**AIM OF THE EXERCISE**.
Every line below must be reproduced exactly; no pictures are to be included.

**DATA BELOW**.
........
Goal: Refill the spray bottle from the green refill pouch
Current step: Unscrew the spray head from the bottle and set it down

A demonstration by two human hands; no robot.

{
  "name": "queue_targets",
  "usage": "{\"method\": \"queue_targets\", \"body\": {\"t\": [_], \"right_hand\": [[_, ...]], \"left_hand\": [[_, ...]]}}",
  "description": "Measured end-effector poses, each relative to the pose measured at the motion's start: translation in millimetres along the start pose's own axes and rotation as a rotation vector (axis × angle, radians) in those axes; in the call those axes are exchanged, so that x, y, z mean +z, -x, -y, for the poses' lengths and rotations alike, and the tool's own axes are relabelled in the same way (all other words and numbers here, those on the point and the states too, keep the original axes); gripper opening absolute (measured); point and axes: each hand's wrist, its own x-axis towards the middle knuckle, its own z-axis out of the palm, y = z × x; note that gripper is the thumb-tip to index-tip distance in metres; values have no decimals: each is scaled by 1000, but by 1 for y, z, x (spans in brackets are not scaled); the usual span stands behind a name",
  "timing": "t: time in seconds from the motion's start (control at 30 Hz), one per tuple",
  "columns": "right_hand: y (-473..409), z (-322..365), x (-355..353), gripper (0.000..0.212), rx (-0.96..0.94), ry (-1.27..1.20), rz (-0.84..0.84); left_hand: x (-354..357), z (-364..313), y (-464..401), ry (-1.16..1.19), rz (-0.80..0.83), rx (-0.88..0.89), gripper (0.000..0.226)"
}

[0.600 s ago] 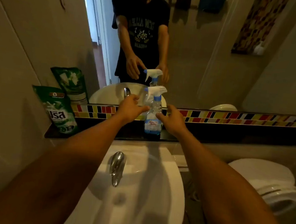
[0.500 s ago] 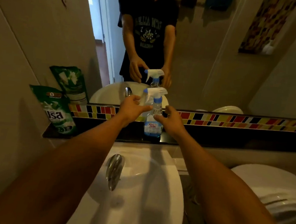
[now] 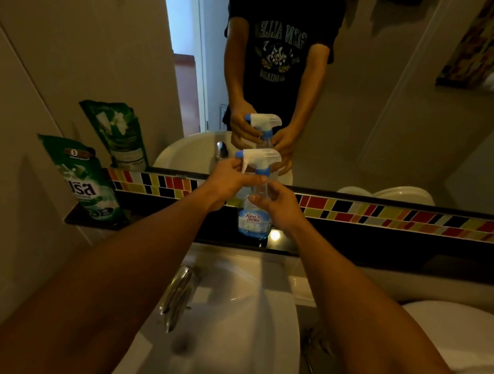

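Head view: spray bottle upright on the dark ledge. Your left hand pinches its white trigger head; your right hand wraps the body. Green refill pouch leans far left, untouched.

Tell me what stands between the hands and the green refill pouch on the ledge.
Nothing visible does. The green refill pouch leans at the far left end of the black ledge; bare ledge lies between it and the spray bottle. But both hands are occupied: the left hand at the trigger head, the right hand on the bottle's body.
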Motion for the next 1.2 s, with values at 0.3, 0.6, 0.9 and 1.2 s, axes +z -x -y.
{"method": "queue_targets", "body": {"t": [0.3, 0.6, 0.9, 1.2], "right_hand": [[-4, 34, -8, 43, -50, 126, 73], [-1, 54, -12, 47, -68, 279, 80], [11, 53, -16, 37, -70, 456, 43], [23, 48, -22, 31, -41, 492, 34]], "left_hand": [[-6, -20, -9, 138, -91, 59, 58], [-21, -44, -3, 222, -169, 95, 63], [-58, -55, -1, 233, -259, 174, 83], [-81, -58, 2, 244, -301, 181, 71]]}}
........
**WRITTEN RESPONSE**.
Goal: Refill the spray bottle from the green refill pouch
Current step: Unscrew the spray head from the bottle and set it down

A demonstration by two human hands; no robot.

{
  "name": "queue_targets",
  "usage": "{\"method\": \"queue_targets\", \"body\": {\"t\": [_], \"right_hand\": [[_, ...]], \"left_hand\": [[_, ...]]}}",
  "description": "Measured end-effector poses, each relative to the pose measured at the motion's start: translation in millimetres along the start pose's own axes and rotation as a rotation vector (axis × angle, radians) in those axes; in the call those axes are exchanged, so that x, y, z mean +z, -x, -y, for the poses' lengths and rotations alike, and the tool's own axes are relabelled in the same way (all other words and numbers here, those on the point and the states too, keep the original axes); gripper opening absolute (measured); point and axes: each hand's wrist, its own x-axis towards the middle knuckle, its own z-axis out of the palm, y = z × x; note that gripper is the thumb-tip to index-tip distance in metres; values have no decimals: each is scaled by 1000, but by 1 for y, z, x (spans in brackets are not scaled); the usual span stands behind a name",
  "timing": "t: time in seconds from the motion's start (control at 30 Hz), one per tuple",
  "columns": "right_hand: y (-473..409), z (-322..365), x (-355..353), gripper (0.000..0.212), rx (-0.96..0.94), ry (-1.27..1.20), rz (-0.84..0.84); left_hand: x (-354..357), z (-364..313), y (-464..401), ry (-1.16..1.19), rz (-0.80..0.83), rx (-0.88..0.89), gripper (0.000..0.226)"
}

[0.600 s ago] 
[0.500 s ago] 
[now] 

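Head view: spray bottle upright on the dark ledge. Your left hand pinches its white trigger head; your right hand wraps the body. Green refill pouch leans far left, untouched.

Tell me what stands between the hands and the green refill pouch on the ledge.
Nothing visible does. The green refill pouch leans at the far left end of the black ledge; bare ledge lies between it and the spray bottle. But both hands are occupied: the left hand at the trigger head, the right hand on the bottle's body.
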Motion for the next 1.2 s, with values at 0.3, 0.6, 0.9 and 1.2 s, axes +z -x -y.
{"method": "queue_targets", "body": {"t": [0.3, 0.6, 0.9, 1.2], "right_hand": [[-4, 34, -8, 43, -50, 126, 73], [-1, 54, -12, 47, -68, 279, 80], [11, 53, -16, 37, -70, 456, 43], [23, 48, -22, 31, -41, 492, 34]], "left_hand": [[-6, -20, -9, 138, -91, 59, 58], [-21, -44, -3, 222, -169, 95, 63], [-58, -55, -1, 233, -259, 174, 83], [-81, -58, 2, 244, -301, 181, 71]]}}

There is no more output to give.